Minimum income levels haven't been announced and in any case won't come into effect until April at the earliest, so if you are applying now, you will be dealt with under existing rules, which are vague to say the least. 

Your income level is quite low, and although no minimum is laid down, you may find it difficult to sponsor your wife successfully. A handy rule of thumb is you need around £2000 a month before tax, or enough combined savings to bring your monthly income to that level. This isn't laid down in law but in practice this is the kind of yardstick UKBA seems to be using. Can you get third-party sponsors like relatives who can chip in? They need to offer this in writing and submit their bank statement to show they can afford it.


----------



## pakistani (Nov 30, 2011)

*Thanks Joppa*

thanks for your reply. She has already applied and I dont have any relative who can help my financially infact I live in UK on my own. I am keeping my fingers crossed, by the way my wife is a working lady and at present she is working for a reputed company in Pakistan, will this carry some weight? and another thing she has done IELTS general training and got 5.5 band score, IELTS english test is acceptable?


----------



## Kitara (Nov 29, 2011)

Hi 

Let me know your outcome. 

I am applying my spouse visa. My husband is a UK citizen. 

I have a question. What did you answer on the question with regards to Do you intend to work in UK? 

Thank you.


----------



## pakistani (Nov 30, 2011)

Kitara said:


> Hi
> 
> Let me know your outcome.
> 
> ...



Hi Kitara,

We answered 'Yes' to that question. I am anxiously waiting for the outcome. Good luck with your application.


----------



## pablo5335 (Jan 10, 2012)

pakistani said:


> Hi Kitara,
> 
> We answered 'Yes' to that question. I am anxiously waiting for the outcome. Good luck with your application.


Did you get a response at all pakistani? Best of luck to you.


----------



## pakistani (Nov 30, 2011)

pablo5335 said:


> Did you get a response at all pakistani? Best of luck to you.


Yes my wife got the spouse visa she got her passport back on 3rd of Jan. She s got visa for 27 months. So within four weeks her visa was processed.


----------



## pablo5335 (Jan 10, 2012)

pakistani said:


> Yes my wife got the spouse visa she got her passport back on 3rd of Jan. She s got visa for 27 months. So within four weeks her visa was processed.

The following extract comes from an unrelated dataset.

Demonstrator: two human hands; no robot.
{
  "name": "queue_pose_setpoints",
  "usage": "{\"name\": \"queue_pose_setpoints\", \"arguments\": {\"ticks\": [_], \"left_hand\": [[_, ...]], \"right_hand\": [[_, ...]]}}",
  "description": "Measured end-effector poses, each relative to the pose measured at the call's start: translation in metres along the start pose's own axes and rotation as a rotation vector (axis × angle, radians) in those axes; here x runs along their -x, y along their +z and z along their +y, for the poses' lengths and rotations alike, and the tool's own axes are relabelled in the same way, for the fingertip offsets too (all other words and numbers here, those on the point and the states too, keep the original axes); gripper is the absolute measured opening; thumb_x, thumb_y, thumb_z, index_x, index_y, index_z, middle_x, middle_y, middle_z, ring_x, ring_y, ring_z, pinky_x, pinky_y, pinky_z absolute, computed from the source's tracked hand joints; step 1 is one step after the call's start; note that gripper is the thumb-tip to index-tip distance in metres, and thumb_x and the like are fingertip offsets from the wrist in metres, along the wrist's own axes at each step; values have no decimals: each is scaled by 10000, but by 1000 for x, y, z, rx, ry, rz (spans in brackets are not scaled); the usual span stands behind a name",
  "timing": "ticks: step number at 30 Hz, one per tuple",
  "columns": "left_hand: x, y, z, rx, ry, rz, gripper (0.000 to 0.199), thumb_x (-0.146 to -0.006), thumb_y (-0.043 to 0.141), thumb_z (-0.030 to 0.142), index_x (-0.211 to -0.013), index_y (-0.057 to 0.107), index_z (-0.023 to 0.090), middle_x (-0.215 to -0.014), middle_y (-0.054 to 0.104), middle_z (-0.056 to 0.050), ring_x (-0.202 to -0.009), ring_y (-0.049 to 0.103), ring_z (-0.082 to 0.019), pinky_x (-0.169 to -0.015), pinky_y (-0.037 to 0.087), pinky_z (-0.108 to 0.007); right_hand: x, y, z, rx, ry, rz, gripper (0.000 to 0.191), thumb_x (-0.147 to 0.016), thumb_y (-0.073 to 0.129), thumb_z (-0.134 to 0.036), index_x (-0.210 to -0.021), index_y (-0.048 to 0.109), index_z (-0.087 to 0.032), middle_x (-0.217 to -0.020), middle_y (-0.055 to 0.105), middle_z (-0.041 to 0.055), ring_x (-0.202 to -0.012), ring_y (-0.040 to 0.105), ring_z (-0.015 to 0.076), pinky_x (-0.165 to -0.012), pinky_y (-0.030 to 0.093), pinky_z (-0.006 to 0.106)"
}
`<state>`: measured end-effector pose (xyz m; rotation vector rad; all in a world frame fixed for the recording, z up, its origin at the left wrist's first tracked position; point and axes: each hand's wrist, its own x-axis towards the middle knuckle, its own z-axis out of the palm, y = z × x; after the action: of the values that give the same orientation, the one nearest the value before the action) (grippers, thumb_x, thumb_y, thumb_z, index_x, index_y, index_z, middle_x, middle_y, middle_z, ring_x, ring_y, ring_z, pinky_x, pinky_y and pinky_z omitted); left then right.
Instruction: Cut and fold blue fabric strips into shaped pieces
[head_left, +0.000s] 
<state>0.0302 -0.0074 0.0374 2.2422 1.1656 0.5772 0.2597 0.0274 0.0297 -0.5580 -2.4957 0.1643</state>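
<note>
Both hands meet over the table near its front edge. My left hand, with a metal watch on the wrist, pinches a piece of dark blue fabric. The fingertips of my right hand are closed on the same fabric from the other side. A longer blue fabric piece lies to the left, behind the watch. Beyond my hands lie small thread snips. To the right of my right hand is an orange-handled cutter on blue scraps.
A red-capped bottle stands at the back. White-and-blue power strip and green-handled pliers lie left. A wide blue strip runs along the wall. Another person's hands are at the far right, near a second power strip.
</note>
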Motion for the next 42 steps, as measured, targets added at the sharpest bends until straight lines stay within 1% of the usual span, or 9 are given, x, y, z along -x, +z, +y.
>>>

Thats amazing news, congratulations.


----------



## desmortess (Nov 22, 2012)

Kitara said:


> Hi
> 
> Let me know your outcome.
> 
> ...


I always wonder what to answer for the question which you have asked. Because, in the guidance section it says "if yes please tell us what you intend to do and give details of any employment you have already arranged". 
So practically confusing whether UKBA wants to know that the applicant can work or cannot work? If yes, then asking proof of employment arranged. Strange though..

Anyone any suggestions on this?


----------



## Kitara (Nov 29, 2011)

Its alright.. I am already in UK since April and start my job two weeks after I arrive in the UK. That question was posted in 2011.

Thank you for your response.


----------



## Kitara (Nov 29, 2011)

Hi des

What I did was, I said yes I intend to work.

Show some job ads that I am able to apply in my visa.

Thanks


----------



## desmortess (Nov 22, 2012)

Oh ok kitara. Thanks for your reply. I would make a note of it


----------